Tietz Jonathan I, Schwalen Christopher J, Patel Parth S, Maxson Tucker, Blair Patricia M, Tai Hua-Chia, Zakai Uzma I, Mitchell Douglas A
Department of Chemistry, University of Illinois at Urbana-Champaign, Urbana, Illinois, USA.
Carl R. Woese Institute for Genomic Biology, University of Illinois at Urbana-Champaign, Urbana, Illinois, USA.
Nat Chem Biol. 2017 May;13(5):470-478. doi: 10.1038/nchembio.2319. Epub 2017 Feb 28.

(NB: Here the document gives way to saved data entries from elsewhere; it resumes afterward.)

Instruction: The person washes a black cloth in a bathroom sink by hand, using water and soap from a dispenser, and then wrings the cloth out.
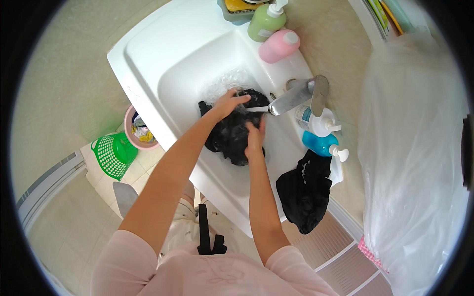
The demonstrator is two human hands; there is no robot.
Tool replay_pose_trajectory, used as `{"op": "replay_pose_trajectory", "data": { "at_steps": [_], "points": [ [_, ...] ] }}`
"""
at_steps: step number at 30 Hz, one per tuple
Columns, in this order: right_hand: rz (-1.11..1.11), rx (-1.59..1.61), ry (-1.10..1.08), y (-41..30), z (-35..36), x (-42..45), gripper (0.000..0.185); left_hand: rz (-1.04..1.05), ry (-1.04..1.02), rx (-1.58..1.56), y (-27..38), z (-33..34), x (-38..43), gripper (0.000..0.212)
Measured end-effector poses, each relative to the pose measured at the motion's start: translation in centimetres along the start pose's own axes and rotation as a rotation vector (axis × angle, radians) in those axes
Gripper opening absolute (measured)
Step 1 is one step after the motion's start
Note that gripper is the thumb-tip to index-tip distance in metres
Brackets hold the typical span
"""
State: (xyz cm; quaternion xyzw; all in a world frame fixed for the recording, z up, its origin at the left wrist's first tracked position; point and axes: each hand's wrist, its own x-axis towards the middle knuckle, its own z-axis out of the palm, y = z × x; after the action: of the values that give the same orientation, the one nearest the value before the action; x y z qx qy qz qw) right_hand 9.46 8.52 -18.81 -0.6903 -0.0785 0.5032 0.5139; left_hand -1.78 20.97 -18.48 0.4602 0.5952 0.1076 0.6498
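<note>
A soaked black garment [231, 135] lies bunched in the white washbasin [181, 79], with foamy water around its far side. My left hand [227, 104] rests on its upper part, thumb and fingers apart. My right hand [254, 137] is at the garment's right side, some fingertips hidden by cloth and water, so its grip is unclear. Between the hands, a stream of water runs from the chrome faucet [292, 100] onto the cloth. A second black garment [307, 192] hangs over the basin's right edge, apart from both hands.
Along the basin's rim stand a green pump bottle [264, 24], a pink bottle [277, 47], a white pump bottle [314, 120] and a blue one [320, 143]. A green basket [116, 153] and a pink tub of clothes [130, 129] sit on the floor. Plastic sheeting [411, 148] hangs right.
</note>
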Motion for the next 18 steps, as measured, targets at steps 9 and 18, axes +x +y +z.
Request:
{"op": "replay_pose_trajectory", "data": {
  "at_steps": [9,18],
  "points": [
    [-0.633,-0.75,-0.038,-5.2,7.6,-9.3,0.025,0.061,-0.279,-0.913,-6.3,0.7,-3.6,0.051],
    [-1.045,-1.094,0.261,-5.1,-2.7,1.9,0.036,0.272,0.508,0.374,3.2,-4.2,-9.1,0.066]
  ]
}}
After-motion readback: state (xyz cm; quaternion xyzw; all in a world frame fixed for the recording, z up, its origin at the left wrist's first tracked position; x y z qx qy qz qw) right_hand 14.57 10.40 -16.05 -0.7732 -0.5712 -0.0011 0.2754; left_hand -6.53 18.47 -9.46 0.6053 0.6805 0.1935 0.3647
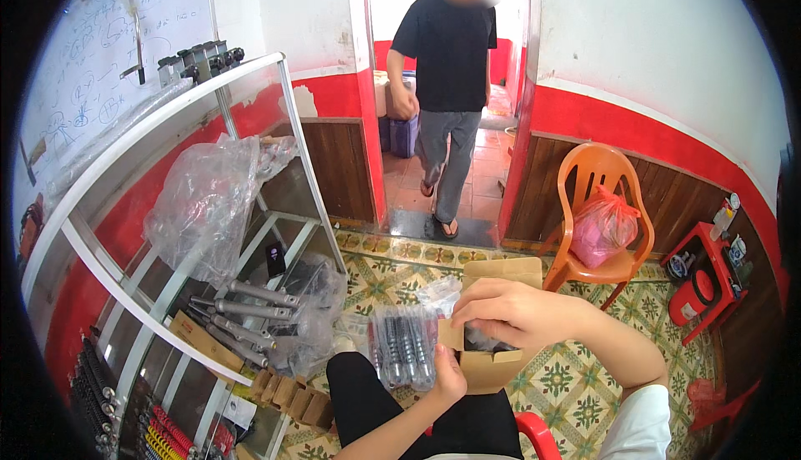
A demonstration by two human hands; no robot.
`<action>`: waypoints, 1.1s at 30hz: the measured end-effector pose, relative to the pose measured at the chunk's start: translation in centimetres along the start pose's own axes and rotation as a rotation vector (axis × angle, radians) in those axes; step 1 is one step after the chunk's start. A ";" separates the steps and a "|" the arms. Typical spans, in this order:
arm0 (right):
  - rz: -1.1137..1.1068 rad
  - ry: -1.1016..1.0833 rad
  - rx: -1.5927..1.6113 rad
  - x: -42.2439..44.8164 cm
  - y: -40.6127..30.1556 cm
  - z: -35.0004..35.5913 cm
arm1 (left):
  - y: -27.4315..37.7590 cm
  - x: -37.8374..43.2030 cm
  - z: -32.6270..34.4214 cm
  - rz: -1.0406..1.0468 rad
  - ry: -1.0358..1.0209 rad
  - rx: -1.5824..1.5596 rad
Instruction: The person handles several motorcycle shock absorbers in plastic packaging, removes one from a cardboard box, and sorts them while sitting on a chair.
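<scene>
An open cardboard box (491,375) rests at my lap with its flaps raised. My left hand (452,373) grips the box's left side, thumb against the cardboard. Over the opening is my right hand (500,310), its fingers bent down near the top left flap; whether it touches anything inside is hidden. Clear plastic and something dark show within the box. Just left of it, several shock absorbers with dark springs (403,347) lie side by side in clear plastic wrap. Another plastic bag (438,294) lies behind them.
A person (450,53) is in the doorway. On the left, a metal-framed glass shelf (150,328) carries fork tubes (253,310), a phone (275,260) and plastic bags. An orange chair (566,235) holds a pink bag (604,235); a red stool (701,235) stands at right.
</scene>
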State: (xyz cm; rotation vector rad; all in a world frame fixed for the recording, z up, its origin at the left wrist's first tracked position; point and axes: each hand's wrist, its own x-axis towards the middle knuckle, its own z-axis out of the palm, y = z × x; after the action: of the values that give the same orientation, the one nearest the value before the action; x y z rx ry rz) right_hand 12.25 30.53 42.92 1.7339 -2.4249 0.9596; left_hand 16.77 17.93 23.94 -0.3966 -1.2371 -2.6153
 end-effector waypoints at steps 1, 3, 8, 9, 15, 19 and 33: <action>0.001 -0.002 -0.008 0.1 0.7 0.1 | 0.2 0.2 0.0 0.013 -0.019 -0.003; 0.009 -0.015 0.021 0.3 1.7 0.4 | 0.1 0.4 -0.4 0.001 0.007 0.020; 0.020 -0.038 0.017 0.9 1.8 1.1 | 1.5 1.1 -0.5 -0.092 -0.132 -0.054; 0.004 -0.033 0.021 1.0 1.8 1.3 | 1.6 1.1 -0.7 -0.057 -0.165 -0.016; -0.031 -0.059 -0.069 0.8 1.0 1.4 | -3.4 0.1 -4.8 -0.018 -0.209 0.212; -0.031 -0.101 -0.096 0.8 0.9 1.7 | -3.5 -1.8 -5.5 -0.029 -0.191 0.276; -0.046 -0.177 -0.141 3.4 -1.0 4.0 | -12.6 -4.9 -12.9 0.171 -0.033 0.555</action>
State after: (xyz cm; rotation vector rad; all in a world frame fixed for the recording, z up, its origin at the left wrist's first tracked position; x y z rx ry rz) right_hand 13.09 25.54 41.30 1.8885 -2.4733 0.6376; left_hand 15.57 16.12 5.36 -0.4141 -1.7708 -2.0174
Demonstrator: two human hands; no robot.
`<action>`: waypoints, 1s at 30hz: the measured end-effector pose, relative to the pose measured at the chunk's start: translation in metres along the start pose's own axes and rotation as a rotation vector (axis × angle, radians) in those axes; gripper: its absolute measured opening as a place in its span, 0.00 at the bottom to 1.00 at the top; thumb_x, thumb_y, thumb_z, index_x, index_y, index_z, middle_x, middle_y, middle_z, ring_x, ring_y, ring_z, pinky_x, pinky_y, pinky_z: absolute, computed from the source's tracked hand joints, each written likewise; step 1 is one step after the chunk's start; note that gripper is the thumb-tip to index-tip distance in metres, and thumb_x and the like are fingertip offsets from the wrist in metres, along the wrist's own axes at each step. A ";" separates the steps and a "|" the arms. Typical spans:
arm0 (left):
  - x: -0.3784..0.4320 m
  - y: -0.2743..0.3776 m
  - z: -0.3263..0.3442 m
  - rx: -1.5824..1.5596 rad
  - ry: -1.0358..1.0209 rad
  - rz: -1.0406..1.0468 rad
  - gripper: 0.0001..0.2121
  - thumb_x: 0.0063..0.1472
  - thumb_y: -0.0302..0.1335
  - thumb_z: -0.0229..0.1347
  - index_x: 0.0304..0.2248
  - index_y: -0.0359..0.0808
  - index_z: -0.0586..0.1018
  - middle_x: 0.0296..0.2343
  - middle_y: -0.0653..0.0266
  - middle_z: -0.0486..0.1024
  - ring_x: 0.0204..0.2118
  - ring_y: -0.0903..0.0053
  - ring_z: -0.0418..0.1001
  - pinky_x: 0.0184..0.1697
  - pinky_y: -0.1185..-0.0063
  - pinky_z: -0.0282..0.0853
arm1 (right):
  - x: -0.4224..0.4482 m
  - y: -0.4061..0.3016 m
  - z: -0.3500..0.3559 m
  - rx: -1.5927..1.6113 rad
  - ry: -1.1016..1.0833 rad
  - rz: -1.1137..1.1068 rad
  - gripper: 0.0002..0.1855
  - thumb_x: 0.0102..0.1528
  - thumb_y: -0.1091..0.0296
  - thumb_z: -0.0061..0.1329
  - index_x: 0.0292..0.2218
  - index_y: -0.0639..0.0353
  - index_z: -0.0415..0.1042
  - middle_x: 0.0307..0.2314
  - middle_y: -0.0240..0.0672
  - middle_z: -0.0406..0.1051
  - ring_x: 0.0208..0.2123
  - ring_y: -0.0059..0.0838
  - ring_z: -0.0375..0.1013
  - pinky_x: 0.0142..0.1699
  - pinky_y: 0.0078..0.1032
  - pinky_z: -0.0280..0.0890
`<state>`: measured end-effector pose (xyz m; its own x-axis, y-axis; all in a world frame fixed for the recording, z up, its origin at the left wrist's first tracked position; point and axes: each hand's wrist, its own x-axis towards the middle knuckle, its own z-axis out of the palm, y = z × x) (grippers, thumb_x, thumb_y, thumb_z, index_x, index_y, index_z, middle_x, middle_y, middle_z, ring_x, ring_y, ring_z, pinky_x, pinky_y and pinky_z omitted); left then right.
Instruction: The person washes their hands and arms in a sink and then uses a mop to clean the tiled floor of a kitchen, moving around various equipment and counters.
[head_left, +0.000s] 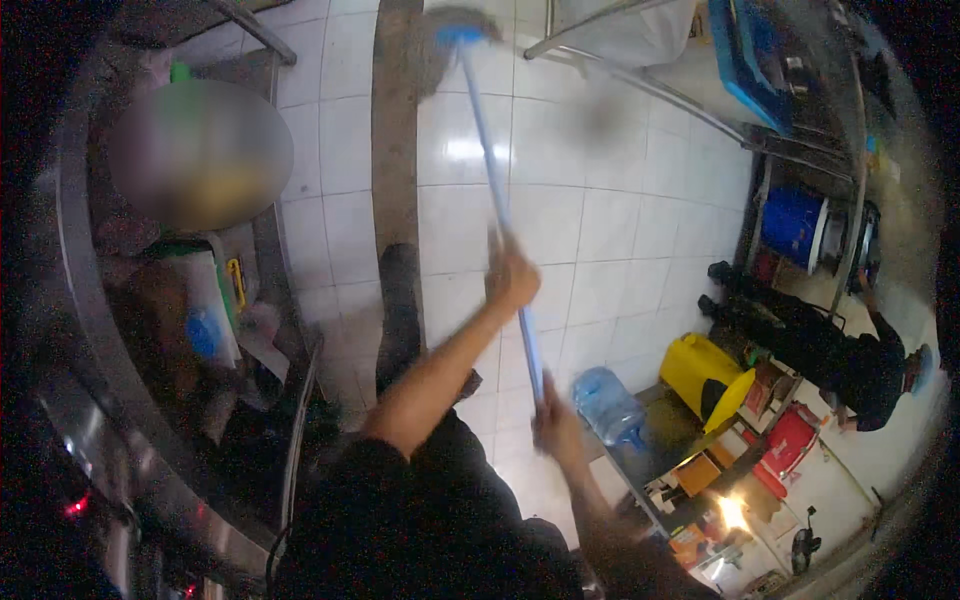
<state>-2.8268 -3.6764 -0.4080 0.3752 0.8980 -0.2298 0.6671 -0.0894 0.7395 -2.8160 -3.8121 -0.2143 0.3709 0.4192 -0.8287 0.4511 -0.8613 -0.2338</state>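
Both my hands grip the light-blue pole of a mop (492, 169), which slants away from me. My left hand (514, 276) is wrapped around the middle of the pole. Lower down, near its end, my right hand (556, 429) closes around it, somewhat blurred. At the far end, the blue mop head (461, 34) with dark, blurred strands meets the white tiled floor (540, 225). The strands spread towards a brown strip (395, 165) set in the floor, possibly a drain channel. One shoe of mine shows partly behind my left forearm.
A metal counter (71, 255) with a cluttered lower shelf runs along the left. Metal rack legs (637, 82) stand upper right. To the right are a clear blue water jug (609, 405), a yellow bin (694, 375), a blue drum (791, 225) and another person (840, 360) in dark clothes.
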 end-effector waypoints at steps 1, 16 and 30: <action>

Ribosomally synthesized and post-translationally modified peptide (RiPP) natural products are attractive for genome-driven discovery and re-engineering, but limitations in bioinformatic methods and exponentially increasing genomic data make large-scale mining of RiPP data difficult. We report RODEO (Rapid ORF Description and Evaluation Online), which combines hidden-Markov-model-based analysis, heuristic scoring, and machine learning to identify biosynthetic gene clusters and predict RiPP precursor peptides. We initially focused on lasso peptides, which display intriguing physicochemical properties and bioactivities, but their hypervariability renders them challenging prospects for automated mining. Our approach yielded the most comprehensive mapping to date of lasso peptide space, revealing >1,300 compounds. We characterized the structures and bioactivities of six lasso peptides, prioritized based on predicted structural novelty, including one with an unprecedented handcuff-like topology and another with a citrulline modification exceptionally rare among bacteria. These combined insights significantly expand the knowledge of lasso peptides and, more broadly, provide a framework for future genome-mining efforts.
核糖体合成及翻译后修饰肽(RiPP)天然产物在基于基因组的发现和重新设计方面具有吸引力,但生物信息学方法的局限性以及基因组数据的指数级增长使得大规模挖掘RiPP数据变得困难。我们报告了RODEO(在线快速开放阅读框描述与评估),它结合了基于隐马尔可夫模型的分析、启发式评分和机器学习来识别生物合成基因簇并预测RiPP前体肽。我们最初专注于套索肽,其具有引人入胜的物理化学性质和生物活性,但其高度变异性使其成为自动化挖掘的具有挑战性的目标。我们的方法产生了迄今为止最全面的套索肽空间图谱,揭示了超过1300种化合物。我们对六种套索肽的结构和生物活性进行了表征,这些套索肽是根据预测的结构新颖性进行优先排序的,其中一种具有前所未有的手铐状拓扑结构,另一种具有在细菌中极为罕见的瓜氨酸修饰。这些综合见解显著扩展了对套索肽的认识,更广泛地说,为未来的基因组挖掘工作提供了一个框架。